Start of Block
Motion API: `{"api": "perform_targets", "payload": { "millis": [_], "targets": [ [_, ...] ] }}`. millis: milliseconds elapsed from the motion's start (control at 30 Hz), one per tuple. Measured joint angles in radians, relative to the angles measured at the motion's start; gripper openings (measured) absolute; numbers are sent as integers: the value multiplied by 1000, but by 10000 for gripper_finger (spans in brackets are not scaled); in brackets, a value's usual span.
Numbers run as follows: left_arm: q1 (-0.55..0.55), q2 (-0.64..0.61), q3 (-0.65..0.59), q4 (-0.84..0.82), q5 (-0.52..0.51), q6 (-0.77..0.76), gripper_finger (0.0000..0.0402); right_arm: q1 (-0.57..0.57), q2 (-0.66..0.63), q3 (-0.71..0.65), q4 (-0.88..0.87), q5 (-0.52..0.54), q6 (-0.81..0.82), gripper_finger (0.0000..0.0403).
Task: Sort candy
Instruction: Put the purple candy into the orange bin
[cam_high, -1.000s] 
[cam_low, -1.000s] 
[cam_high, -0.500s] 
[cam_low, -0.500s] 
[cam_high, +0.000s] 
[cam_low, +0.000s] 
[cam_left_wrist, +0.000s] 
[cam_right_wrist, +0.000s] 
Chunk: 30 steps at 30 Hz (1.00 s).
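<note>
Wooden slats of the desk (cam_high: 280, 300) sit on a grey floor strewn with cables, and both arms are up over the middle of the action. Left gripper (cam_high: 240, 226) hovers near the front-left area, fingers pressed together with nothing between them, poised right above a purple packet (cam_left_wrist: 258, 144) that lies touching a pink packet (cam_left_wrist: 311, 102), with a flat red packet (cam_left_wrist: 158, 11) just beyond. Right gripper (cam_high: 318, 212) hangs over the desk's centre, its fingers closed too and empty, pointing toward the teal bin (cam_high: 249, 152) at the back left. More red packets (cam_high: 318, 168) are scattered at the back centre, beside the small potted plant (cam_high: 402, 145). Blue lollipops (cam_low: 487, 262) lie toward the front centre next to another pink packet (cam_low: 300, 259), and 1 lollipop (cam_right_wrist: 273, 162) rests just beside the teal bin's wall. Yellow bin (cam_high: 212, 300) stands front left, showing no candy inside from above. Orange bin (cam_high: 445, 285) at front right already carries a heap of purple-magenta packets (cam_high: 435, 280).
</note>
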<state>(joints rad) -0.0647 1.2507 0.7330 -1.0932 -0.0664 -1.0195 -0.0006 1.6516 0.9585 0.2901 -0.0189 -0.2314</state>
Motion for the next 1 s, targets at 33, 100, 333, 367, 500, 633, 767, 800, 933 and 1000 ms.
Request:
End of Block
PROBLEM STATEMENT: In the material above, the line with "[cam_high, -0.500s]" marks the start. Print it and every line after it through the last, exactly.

TASK OUTPUT:
[cam_high, -0.500s] 
[cam_low, -0.500s] 
[cam_high, +0.000s] 
[cam_low, +0.000s] 
[cam_left_wrist, +0.000s] 
[cam_right_wrist, +0.000s] 
Chunk: 30 steps at 30 Hz (1.00 s).
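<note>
Wooden slats of the desk (cam_high: 280, 300) sit on a grey floor strewn with cables, and both arms are up over the middle of the action. Left gripper (cam_high: 240, 226) hovers near the front-left area, fingers pressed together with nothing between them, poised right above a purple packet (cam_left_wrist: 258, 144) that lies touching a pink packet (cam_left_wrist: 311, 102), with a flat red packet (cam_left_wrist: 158, 11) just beyond. Right gripper (cam_high: 318, 212) hangs over the desk's centre, its fingers closed too and empty, pointing toward the teal bin (cam_high: 249, 152) at the back left. More red packets (cam_high: 318, 168) are scattered at the back centre, beside the small potted plant (cam_high: 402, 145). Blue lollipops (cam_low: 487, 262) lie toward the front centre next to another pink packet (cam_low: 300, 259), and 1 lollipop (cam_right_wrist: 273, 162) rests just beside the teal bin's wall. Yellow bin (cam_high: 212, 300) stands front left, showing no candy inside from above. Orange bin (cam_high: 445, 285) at front right already carries a heap of purple-magenta packets (cam_high: 435, 280).
</note>
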<state>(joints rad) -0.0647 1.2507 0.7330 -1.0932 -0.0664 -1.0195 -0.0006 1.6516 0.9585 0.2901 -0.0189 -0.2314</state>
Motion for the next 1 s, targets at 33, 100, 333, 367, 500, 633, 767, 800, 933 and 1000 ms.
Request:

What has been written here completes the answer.